Пятьсот ярдов. Пять футбольных полей, вытянутых в длину. Почти полмили. Он прополз это расстояние, имея при себе в лучшем случае авторучку с подсветкой или пару коробков спичек. Он прополз сквозь такое, что я даже не могу, да и не хочу себе вообразить. От него должны были шарахаться крысы, а которые посмелее – в темноте им сам черт не страшен – запросто могли атаковать его. Труба такая узкая, что только-только протиснуться; значит, в местах, где трубы сваривались, ему пришлось буквально продираться. От одного лишь страха застрять там я бы, наверно, сто раз свихнулся. А он – ничего.
Там, где труба выходила из-под земли, обрушивая в ручей всю дрянь, поисковая группа обнаружила на земле отпечатки грязных ботинок. А в двух милях от этого места нашли арестантскую робу – уже на следующий день.
Как все это расписали газеты, вы можете себе представить, но, обратите внимание, не нашлось ни одного человека в радиусе пятнадцати миль, который сообщил бы о том, что у него украли машину или одежду или что он видел, как голый мужчина крадется при свете луны.
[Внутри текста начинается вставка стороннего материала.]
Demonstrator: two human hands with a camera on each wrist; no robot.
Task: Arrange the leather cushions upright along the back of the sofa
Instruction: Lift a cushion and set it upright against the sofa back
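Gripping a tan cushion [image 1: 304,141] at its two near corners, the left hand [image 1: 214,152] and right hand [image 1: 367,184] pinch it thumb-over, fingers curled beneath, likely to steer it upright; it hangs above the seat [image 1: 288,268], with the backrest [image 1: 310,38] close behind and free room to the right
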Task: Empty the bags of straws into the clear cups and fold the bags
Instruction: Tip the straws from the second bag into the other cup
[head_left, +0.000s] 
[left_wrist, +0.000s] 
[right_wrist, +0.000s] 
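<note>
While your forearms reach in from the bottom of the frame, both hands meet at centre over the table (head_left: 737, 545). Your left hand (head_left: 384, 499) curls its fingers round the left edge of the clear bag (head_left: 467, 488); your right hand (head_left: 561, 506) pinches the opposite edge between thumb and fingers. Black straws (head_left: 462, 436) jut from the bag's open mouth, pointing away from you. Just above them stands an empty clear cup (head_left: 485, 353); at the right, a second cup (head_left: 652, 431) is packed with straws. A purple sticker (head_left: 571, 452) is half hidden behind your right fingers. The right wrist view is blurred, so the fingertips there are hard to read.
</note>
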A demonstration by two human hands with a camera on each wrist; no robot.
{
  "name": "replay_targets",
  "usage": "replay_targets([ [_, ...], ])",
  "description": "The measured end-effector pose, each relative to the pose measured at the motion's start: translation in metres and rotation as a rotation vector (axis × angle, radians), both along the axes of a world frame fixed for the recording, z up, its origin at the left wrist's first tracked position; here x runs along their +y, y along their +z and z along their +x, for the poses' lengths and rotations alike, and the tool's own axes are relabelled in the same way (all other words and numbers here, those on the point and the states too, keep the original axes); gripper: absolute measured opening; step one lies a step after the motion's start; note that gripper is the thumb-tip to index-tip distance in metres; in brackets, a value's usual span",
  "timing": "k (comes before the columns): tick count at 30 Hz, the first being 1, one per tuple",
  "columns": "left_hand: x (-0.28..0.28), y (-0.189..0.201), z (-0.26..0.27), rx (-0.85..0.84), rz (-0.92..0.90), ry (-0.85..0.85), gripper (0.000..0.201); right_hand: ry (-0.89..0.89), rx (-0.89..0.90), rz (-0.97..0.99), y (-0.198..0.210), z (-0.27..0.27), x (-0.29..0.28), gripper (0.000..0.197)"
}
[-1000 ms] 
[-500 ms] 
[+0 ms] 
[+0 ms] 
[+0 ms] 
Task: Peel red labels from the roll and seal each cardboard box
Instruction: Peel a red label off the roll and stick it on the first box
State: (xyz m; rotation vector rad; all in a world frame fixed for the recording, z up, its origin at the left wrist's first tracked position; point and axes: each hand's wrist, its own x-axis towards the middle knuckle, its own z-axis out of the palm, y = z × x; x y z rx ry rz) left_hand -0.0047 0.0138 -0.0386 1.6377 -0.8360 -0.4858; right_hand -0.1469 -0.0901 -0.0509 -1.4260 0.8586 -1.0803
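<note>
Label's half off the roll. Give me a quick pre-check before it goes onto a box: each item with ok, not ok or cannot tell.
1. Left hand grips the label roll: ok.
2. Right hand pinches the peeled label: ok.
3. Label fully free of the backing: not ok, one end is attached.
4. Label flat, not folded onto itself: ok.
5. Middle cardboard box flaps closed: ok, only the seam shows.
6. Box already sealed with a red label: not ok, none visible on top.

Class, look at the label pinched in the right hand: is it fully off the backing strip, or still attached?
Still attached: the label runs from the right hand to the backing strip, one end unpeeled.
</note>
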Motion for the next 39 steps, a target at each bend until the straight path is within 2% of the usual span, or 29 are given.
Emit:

Даже собаки на соседних фермах не брехали больше обычного. Беглец вылез из канализационной трубы и растаял как дым.
А дым, готов поклясться, потянулся в сторону Бакстона.
Через три месяца после того памятного дня Сэм Нортон сдал дела. Он сломался, о чем я вам сообщаю с превеликим удовольствием. Куда только подевалась его пружинистая походка. Бывший начальник тюрьмы уходил из своего офиса ссутулившийся, шаркая ногами, мало чем отличаясь от какого-нибудь доходяги, который плетется в лазарет за таблеткой кодеина. Новым начальником тюрьмы стал Гоньяр, и этот последний удар судьбы Нортон, вероятно, воспринял как особенно несправедливый. По слухам, Сэм Нортон поселился в Элиоте, где он посещает по воскресеньям баптистскую церковь, а все остальные дни, должно быть, ломает себе голову над тем, как Энди Дюфрену удалось обвести его вокруг пальца.
Я мог бы подсказать ему ответ. Ответ, дружище Сэм, простой: одному бог дал, а другому – извини-подвинься…
Я рассказал то, что знаю, а теперь то, о чем догадываюсь. Возможно, я ошибусь в деталях, но, готов поставить на кон свои часы с цепочкой, общая картина будет точной. Исходя из характера Энди, нетрудно вычислить то единственное решение, которое должно было казаться ему самым привлекательным. Сейчас, когда я заново прокручиваю в уме всю эту историю, я часто вспоминаю Нормадена, нашего блаженного Вождя. «Хороший малый, – сказал он об Энди, проведя с ним в камере восемь месяцев. – Но я был рад, когда меня перевели. Здорово сифонило. Холодрыга. И трогать ничего не разрешал. А так терпимо. Хороший малый, в душу не лез. Только здорово сифонило». Эх, Вождь, Вождь… сила есть, ума не надо. У него единственного из всех нас разгадка была, можно сказать, в кармане, причем задолго до известного финала. Восемь долгих месяцев понадобилось Энди, чтобы выжить индейца и снова остаться одному в камере. Если бы не это вынужденное восьмимесячное бездействие, Энди, думаю, оказался бы на свободе еще до отставки Никсона.
Сейчас я думаю, все началось в далеком сорок девятом – и не с геологического молотка, а с Риты Хэйворт. Я говорил вам, что он жутко нервничал, обращаясь ко мне с этой просьбой, да, видно было, что он нервничает и что его распирает старательно сдерживаемое возбуждение. Тогда я приписал это смущению – не такой был Энди человек, чтобы обнаружить перед кем-то простую человеческую слабость вроде желания обладать женщиной… тем более в своих фантазиях. Но сейчас я думаю, что ошибался. Думаю, его возбуждение имело иную подоплеку.